Dans la banlieue de Paris, un réseau pour élèves précoces en difficulte (AFP)

Dans la banlieue de Paris, un réseau pour élèves précoces en difficulte (AFP)

Dans la banlieue est de Paris, le collège Charcot, à la tête d'un réseau de sept collèges, accueille des élèves précoces en grande difficulté.

Aucun collège public en France n'a autant d'élèves précoces que celui de Joinville-le-Pont (Val-de-Marne): 65 élèves, soit un cinquième de ses effectifs, répartis dans toutes les classes. Pourtant, tous sont en échec scolaire lorsqu'ils arrivent: "Ils sont en souffrance, avec des troubles de l'apprentissage ou de gros problèmes de discipline", explique la principale, Pascale Maucande. "L'école primaire les a cassés. Il faudrait les prendre en charge le plus tôt possible. Au collège c'est déjà tardif", relève-t-elle.

 

Le collège Charcot, établissement pilote, expérimente des méthodes pour accueillir les surdoués (2,5% d'une classe d'âge) parmi les enfants ordinaires. Dans une école ordinaire, ces élèves surdoués "s'ennuient, rêvent, puis finalement ils développent une phobie scolaire, ils ne veulent plus entendre parler de l'école. Ils nient leurs propres talents, se considèrent comme anormaux", explique Alain Salzemann, principal adjoint. "Ce matin, un élève est arrivé en mâchonnant une tétine de bébé et s'est installé en classe en me tournant le dos. Puis il a argumenté très logiquement que la +totote+ (tétine) n'est pas interdite par le règlement intérieur", raconte une enseignante. "Parfois les parents se disputent, les mères doivent arrêter de travailler pour s'occuper d'eux, comme si elles avaient un enfant handicapé", explique la principale. 60% des élèves sont boursiers.

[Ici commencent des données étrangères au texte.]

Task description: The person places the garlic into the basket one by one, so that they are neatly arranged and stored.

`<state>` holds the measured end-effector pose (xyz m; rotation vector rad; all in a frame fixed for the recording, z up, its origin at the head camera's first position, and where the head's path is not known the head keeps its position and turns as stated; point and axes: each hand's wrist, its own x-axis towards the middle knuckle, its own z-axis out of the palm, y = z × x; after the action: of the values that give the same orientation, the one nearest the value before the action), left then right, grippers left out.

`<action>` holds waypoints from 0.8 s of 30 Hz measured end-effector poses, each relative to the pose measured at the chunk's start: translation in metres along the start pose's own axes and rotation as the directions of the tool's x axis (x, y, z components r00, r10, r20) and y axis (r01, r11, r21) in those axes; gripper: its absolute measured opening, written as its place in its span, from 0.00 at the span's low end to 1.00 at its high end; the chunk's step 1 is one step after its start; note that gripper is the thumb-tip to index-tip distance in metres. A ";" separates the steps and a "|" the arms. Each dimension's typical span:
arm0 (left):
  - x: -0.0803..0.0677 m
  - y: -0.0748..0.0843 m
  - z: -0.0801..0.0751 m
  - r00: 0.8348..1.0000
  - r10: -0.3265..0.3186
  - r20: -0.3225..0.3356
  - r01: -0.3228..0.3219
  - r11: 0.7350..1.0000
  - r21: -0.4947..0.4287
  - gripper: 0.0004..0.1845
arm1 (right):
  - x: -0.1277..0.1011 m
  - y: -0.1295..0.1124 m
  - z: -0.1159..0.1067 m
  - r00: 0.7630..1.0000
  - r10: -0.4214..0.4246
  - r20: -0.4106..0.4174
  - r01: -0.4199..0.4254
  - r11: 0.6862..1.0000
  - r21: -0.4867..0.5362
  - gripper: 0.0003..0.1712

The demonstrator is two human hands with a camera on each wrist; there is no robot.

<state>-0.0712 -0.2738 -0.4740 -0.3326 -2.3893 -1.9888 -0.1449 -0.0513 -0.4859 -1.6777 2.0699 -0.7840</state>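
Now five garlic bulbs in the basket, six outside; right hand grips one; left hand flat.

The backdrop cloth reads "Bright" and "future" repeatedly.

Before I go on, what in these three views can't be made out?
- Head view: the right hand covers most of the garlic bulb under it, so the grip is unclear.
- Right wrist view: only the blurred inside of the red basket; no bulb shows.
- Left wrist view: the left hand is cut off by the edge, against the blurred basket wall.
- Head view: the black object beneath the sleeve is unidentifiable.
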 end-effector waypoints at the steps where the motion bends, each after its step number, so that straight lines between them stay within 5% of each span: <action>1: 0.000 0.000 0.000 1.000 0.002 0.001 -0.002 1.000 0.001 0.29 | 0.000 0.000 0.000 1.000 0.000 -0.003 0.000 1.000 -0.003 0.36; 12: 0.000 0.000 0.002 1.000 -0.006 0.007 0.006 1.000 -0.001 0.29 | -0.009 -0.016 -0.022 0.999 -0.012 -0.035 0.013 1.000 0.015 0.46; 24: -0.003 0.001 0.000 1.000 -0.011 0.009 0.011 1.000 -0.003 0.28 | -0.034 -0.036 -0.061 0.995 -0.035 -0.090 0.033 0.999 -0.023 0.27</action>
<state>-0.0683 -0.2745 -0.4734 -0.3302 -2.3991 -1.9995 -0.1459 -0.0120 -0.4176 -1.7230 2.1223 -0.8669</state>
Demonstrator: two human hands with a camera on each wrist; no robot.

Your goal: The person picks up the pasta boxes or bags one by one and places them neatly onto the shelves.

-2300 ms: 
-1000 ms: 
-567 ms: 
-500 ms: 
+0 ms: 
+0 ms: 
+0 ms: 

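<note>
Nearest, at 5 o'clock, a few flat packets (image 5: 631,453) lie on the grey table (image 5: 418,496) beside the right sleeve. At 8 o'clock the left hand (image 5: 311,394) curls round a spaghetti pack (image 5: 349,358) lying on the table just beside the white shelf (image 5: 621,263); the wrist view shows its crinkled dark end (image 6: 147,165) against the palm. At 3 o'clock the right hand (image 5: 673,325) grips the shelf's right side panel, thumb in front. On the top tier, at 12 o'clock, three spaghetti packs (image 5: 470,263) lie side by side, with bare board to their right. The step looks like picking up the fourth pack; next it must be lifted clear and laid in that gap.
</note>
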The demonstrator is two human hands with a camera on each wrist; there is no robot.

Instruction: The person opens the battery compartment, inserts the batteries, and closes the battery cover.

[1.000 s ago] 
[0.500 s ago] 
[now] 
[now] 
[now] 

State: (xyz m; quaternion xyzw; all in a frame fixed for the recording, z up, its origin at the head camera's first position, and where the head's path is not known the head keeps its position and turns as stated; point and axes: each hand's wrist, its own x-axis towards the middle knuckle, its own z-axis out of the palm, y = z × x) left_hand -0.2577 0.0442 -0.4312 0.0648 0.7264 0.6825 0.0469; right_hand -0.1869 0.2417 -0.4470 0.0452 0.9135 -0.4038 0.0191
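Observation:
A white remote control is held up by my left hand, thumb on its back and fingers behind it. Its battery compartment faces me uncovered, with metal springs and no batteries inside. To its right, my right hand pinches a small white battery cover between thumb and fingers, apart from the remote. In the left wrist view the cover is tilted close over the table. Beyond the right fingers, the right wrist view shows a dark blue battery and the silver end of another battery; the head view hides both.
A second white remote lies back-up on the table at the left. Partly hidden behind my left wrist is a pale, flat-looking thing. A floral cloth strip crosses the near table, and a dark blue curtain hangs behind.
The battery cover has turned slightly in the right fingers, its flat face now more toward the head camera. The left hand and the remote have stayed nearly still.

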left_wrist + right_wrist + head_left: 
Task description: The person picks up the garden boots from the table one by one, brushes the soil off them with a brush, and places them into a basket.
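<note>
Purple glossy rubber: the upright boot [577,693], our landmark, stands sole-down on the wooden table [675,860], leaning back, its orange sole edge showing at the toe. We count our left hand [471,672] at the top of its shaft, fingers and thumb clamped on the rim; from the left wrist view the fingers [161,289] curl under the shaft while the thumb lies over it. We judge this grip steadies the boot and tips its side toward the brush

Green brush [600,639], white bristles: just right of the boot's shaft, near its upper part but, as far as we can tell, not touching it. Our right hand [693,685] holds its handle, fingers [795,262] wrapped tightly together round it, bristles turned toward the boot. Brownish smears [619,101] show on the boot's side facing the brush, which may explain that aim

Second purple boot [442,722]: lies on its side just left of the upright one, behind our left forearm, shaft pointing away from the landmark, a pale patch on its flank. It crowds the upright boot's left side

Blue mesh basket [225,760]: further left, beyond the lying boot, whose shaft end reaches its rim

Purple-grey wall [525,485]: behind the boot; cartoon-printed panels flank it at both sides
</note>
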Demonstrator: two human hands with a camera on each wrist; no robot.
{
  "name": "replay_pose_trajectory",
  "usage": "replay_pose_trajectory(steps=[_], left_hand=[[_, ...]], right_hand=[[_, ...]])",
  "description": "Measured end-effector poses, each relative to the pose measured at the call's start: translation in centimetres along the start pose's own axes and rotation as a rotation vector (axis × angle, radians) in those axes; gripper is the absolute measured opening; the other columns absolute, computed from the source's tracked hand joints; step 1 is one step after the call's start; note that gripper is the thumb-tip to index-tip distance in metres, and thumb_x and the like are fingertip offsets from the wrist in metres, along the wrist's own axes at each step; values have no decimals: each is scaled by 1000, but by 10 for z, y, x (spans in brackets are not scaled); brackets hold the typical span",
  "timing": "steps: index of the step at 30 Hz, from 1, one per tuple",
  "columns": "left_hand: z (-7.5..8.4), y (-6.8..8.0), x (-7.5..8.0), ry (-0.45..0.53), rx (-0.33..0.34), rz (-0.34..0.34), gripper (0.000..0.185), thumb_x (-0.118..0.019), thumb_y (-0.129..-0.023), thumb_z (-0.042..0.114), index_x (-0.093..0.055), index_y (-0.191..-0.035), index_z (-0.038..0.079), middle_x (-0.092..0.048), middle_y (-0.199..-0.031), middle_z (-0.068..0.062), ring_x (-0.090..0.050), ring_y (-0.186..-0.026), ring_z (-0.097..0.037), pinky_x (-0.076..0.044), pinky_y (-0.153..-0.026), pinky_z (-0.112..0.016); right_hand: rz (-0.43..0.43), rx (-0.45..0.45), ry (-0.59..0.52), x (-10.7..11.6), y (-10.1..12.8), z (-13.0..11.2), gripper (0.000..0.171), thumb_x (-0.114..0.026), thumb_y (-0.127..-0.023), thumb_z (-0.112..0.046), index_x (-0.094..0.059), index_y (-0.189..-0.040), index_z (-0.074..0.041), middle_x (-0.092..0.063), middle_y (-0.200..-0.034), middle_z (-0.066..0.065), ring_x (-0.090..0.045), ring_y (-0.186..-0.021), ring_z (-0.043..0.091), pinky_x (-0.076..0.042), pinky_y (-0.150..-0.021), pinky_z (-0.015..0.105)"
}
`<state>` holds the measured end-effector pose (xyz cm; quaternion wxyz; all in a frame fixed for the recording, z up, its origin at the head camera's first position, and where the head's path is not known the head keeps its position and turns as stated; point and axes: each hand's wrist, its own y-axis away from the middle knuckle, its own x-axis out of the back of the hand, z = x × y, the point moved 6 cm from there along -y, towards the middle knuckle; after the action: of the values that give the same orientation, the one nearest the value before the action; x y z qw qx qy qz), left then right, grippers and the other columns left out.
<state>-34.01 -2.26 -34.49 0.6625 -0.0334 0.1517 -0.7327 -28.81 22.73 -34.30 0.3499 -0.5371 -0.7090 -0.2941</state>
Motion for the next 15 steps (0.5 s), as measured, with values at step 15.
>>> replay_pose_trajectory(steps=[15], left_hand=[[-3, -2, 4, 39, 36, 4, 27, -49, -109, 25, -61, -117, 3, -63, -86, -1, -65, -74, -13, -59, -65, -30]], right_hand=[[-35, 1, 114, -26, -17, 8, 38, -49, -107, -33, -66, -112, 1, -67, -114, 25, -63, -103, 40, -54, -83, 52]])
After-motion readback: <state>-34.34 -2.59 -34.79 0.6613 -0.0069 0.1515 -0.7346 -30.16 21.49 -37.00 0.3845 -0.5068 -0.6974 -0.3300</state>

"On s'adapte à eux. Notre objectif est de les apprivoiser, leur donner le goût d'apprendre, les amener à reconnaître leurs talents. Et surtout leur redonner un équilibre affectif. Le jour où ils parlent de l'école à la maison, où ils sont invités à un anniversaire, nous avons gagné", ajoute-t-elle.

En même temps, le collège organise pour eux des ateliers et des cours qui les stimulent: "métacognition", astronomie, "écoute de l'image", philosophie, calligraphie, échecs, jeux de rôles. Des professeurs des universités Paris XII et René-Descartes viennent leur donner des cours d'astrophysique, faisant travailler ces élèves de 5e sur des concepts abordés en 1ère année de fac.

Ils rivalisent avec les profs, les provoquent, ils rendent des feuilles blanches quand le sujet ne les intéresse pas. A la différence des autres collèges, l'équipe d'enseignants est choisie par le principal : des jeunes qui souvent comprennent ces élèves, parce qu'eux- mêmes étaient précoces.

"Travailler avec les précoces, comme avec les élèves handicapés, oblige les enseignants à s'intéresser aux particularités de chacun. Cette expérience est utile pour l'ensemble de l'Education nationale pour voir comment concilier deux impératifs: l'égalité de tous et la personnalisation du parcours de chaque élève", explique Jean-Michel Blanquer, ancien recteur de l'académie de Créteil, aujourd'hui promu à la tête de la direction générale de l'enseignement scolaire (Dgesco), un poste clé du ministère de l'Education.

Depuis la rentrée 2009, sept collèges de l'académie ont ouvert un dispositif d'accueil en s'inspirant des méthodes du collège Charcot. Par ailleurs, deux mamans d'enfants précoces ont ouvert en novembre à Nogent-Sur-Marne (Val-de-Marne) une école primaire privée pour les enfants précoces, "Arborescences".